Sister Winnie Brubach, the sister with whom I work here at Earth Connection, is the master gardener. We grow about 800 to 1,000 pounds of veggies each year, and the vegetables go to the Good Samaritan TriHealth Free Health Center in Lower Price Hill. One of our sisters who works there is a nutritionist, so she and some of the other people there wash all the veggies, bag them, and give recipes to the people and so they get fresh veggies every week of the summer. 

Could you talk a little bit about how the building that Earth Connection is in has used recycled materials? 

Sister Paula wanted everything that was used to construct this building be recycled. It began with a four-car garage – that was the original structure that she started with. Then, she decided that it needed to be larger so she asked many builders what the most permanent type of structure was; what would last the longest? They told her timber frame, so the added-on part that has the offices, the resource center, the bathrooms, the kitchen, and everything is all timber frame. There is not a single nail in the entire building. It is all pegs and was assembled elsewhere and brought here like an Amish barn raising. I wasn’t here at the time, but they said only one hole was ⅛ of an inch off. Everything else fit perfectly. That is pretty incredible. 

When it came to furnishing the place, they were redoing the dorms at our university across the street, so she took everything they were getting rid of in terms of bookcases, shelves, and tables. The carpeting is made out of 2-liter pop bottles and has held up very well – it’s been here for 20 years. The tiles on the floor were made using recycled glass. The building is also partially powered by both solar and geothermal energy. She was trying to use the building as an experiment because there wasn’t much solar or geothermal in Cincinnati in the early ’90s, but we have solar panels providing some – but not all – of the energy we use for this building. 

Please speak to some of the influential female mentors in your life.

Well, certainly Sister Paula Gonzales. In 1969, when we first began to see pictures of the Earth from the moon, she gave up her professorship over at [Mount St.
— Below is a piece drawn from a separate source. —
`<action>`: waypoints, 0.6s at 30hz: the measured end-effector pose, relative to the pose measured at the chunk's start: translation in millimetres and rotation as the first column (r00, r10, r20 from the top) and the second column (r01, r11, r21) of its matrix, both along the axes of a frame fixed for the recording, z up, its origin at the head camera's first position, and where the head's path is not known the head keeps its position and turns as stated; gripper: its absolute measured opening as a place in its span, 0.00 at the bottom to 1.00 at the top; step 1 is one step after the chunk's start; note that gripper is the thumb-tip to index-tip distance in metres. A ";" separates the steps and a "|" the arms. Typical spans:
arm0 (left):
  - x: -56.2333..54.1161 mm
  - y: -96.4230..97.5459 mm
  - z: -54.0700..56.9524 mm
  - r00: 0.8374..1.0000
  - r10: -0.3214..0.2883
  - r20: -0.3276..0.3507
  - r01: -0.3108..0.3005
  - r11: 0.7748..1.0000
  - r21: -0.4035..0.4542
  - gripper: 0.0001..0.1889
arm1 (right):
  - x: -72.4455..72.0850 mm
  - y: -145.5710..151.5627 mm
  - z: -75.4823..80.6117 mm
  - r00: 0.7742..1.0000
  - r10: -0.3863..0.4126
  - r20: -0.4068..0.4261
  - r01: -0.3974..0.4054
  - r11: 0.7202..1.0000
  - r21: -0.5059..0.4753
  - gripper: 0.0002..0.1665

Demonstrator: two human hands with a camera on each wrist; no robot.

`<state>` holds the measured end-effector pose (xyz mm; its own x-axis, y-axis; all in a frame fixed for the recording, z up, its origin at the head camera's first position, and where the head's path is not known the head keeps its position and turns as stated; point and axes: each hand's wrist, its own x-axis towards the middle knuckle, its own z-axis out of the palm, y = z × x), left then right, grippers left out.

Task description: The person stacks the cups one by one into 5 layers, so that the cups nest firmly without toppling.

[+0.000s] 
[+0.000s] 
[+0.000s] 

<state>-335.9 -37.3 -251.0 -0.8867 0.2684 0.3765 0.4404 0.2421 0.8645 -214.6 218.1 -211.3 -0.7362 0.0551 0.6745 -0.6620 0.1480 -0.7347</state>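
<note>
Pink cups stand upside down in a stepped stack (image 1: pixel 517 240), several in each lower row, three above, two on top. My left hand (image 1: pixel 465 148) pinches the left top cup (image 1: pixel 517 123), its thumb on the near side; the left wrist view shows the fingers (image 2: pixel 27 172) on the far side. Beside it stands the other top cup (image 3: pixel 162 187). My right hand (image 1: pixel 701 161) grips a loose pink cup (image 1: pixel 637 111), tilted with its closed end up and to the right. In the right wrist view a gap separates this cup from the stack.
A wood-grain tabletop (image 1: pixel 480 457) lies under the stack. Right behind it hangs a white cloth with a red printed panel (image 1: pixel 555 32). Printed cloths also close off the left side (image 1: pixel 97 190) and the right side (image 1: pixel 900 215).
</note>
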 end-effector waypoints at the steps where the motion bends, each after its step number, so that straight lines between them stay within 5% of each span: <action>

Joseph] and said, “I need to devote the rest of my life to that,” and until the day she died, she did just that – to really help people understand what a critical juncture we were at in Earth’s history. She was one of the founders of Ohio Interfaith Power and Light. It’s now a very strong organization throughout the state that helps different religious traditions and different faith communities to use more environmentally sustainable methods in their parishes and congregations. 


It would take anywhere from three to five planets to support our lifestyle if everyone were to live the way we do.


Michele Bachelet, the former president of Chile, was certainly an influence on my time at the U.N. She was the first head of U.N. Women, which is a group of different U.N. women organizations that were all doing different things and combined under one .U.N Women to make a stronger organization, and she was a wonderful first leader for that. 

Mary Robinson, who was the former president of Ireland and just recently wrote a book on climate justice – I certainly admire her work as president and later in working with the U.N. and these days on climate justice. I think people are beginning to see the connection between poverty and justice. 

 

How would you like to make an impact in Cincinnati?

I don’t know that I personally need to make an impact in Cincinnati. I simply want to be able to share the experiences that I have had and help people come to an understanding that we are all responsible for what is happening in the world. We can’t keep blaming somebody else for what is happening. We all have to take a look at our own lifestyle and recognize that the lifestyle of the average American is simply not sustainable. It would take anywhere from three to five planets to support our lifestyle if everyone were to live the way we do. 

Is there anything else you’d like to include?

I would like people to know about the programs that we are doing here at Earth Connection, and that we are available to do programs on their site, as well. If you go to our website it lists a number of different topics that we can speak on. And most of all, that we are all in this together, so it is going to take all of us doing our part to make a more sustainable world.